Simon teje una vez más su telaraña de personajes y tramas para alejarnos del relato pretencioso, deslizando suavemente la crítica a la decadencia de la sociedad estadounidense, pero también a la mirada invasora del turista que todos llevamos dentro.

A través de personajes magníficamente definidos e interpretados va aflorando la corrupción en todos sus niveles, que no es sino pura consecuencia de las miserias que el día a día perdona cuando la vida discurre entre los cauces de lo aceptable: seguros que no aseguran, soluciones que no interesan a ninguna opción política, drogas, excesos…

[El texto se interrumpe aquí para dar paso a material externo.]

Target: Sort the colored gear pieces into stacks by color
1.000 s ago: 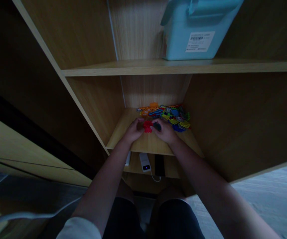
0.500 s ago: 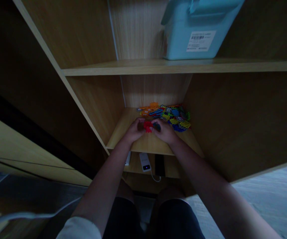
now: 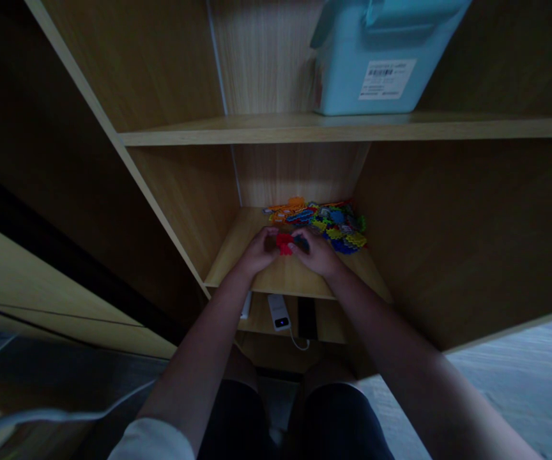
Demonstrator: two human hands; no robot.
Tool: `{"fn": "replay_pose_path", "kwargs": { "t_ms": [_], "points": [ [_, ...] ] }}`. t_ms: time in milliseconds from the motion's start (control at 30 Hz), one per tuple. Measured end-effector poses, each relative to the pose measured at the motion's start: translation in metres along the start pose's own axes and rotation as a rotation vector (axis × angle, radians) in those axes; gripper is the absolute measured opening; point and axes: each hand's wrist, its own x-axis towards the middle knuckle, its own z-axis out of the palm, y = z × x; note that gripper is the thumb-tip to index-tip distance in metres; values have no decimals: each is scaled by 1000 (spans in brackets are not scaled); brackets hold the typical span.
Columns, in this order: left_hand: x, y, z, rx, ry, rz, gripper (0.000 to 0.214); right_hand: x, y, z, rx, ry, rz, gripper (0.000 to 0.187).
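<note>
Wooden shelf (image 3: 276, 278): right hand (image 3: 317, 253) pinches red piece (image 3: 284, 242), likely for steadiness; left hand (image 3: 257, 252) curls at its other side, grip unclear. Toy pile (image 3: 336, 218) just beyond right hand, probably for reach.

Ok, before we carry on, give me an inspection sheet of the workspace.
Surface: wooden shelf, dimly lit.
Job's things: red piece between the hands; multicoloured pile of toothed pieces behind and to the right.
Clutter: white device with lit display and dark flat item, one level below.
Hands: right hand pinches the red piece; left hand beside it, contact unclear.
Cables: short white cable at the device; white cord lower left.
Surroundings: blue bin with label on upper shelf.
</note>
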Motion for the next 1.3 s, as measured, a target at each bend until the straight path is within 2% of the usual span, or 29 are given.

Pero la tragedia de los muertos y de las pérdidas materiales esconde otra mucho mayor, la del desarraigo. Perdidos en su esencia, en su música, las amenazas del desastre natural se conjugaron con las del abandono y Nueva Orleans enmudeció… por un tiempo. En realidad poco porque cuando el sentimiento es melodía, esperanzas frustraciones y deseo se dan la mano y hacen camino. Y el camino tenía nombre de esperanza: el Mardi Grass.

Es bueno salir de la isla de la negación para recordar que gran parte de la ciudad sigue destrozada (…) y vamos a disfrutar como sabemos, bailar como si no hubiera un mañana, celebrando el Mardi Gras sobre las ruinas de la ciudad de la luna creciente… y hacemos bien, pero es bueno tener esto en cuenta.

Treme no me enamoró como The Wire, pero me ha hecho pensar más. Tal vez se deba a esta triste impotencia que parece haberse instalado en el espíritu de la ciudadanía y que me cuesta aceptar. O tal vez la música, que me ha cautivado con su espíritu guerrero y soñador. Veré la segunda parte, pero no tengo prisa. Todo necesita su tiempo… y su propio ritmo, incluso la tragedia:

Mantener las raíces nos hace fuertes y no cualquier ventarrón puede tumbarnos o ni siquiera hacernos doblar flexiblemente el espinazo, pero el dulce paso del tiempo nos tienta a menudo a olvidar esas raíces y mirar para otro lado pavoneándonos de nuestra disponibilidad y nuestra agilidad para adaptarnos a los vientos dominantes. Es ese pavoneo lo que me hace sentir mal. Quiero hacer como si mis raíces llegaran al centro de la tierra de donde chuparían su savia siempre renovada y como si nada pudiera envenenarlas. Pero, sin embargo, no es el huracán el peligroso sino ese veneno de la complacencia el que acaba tumbándonos (Juan Urrutia).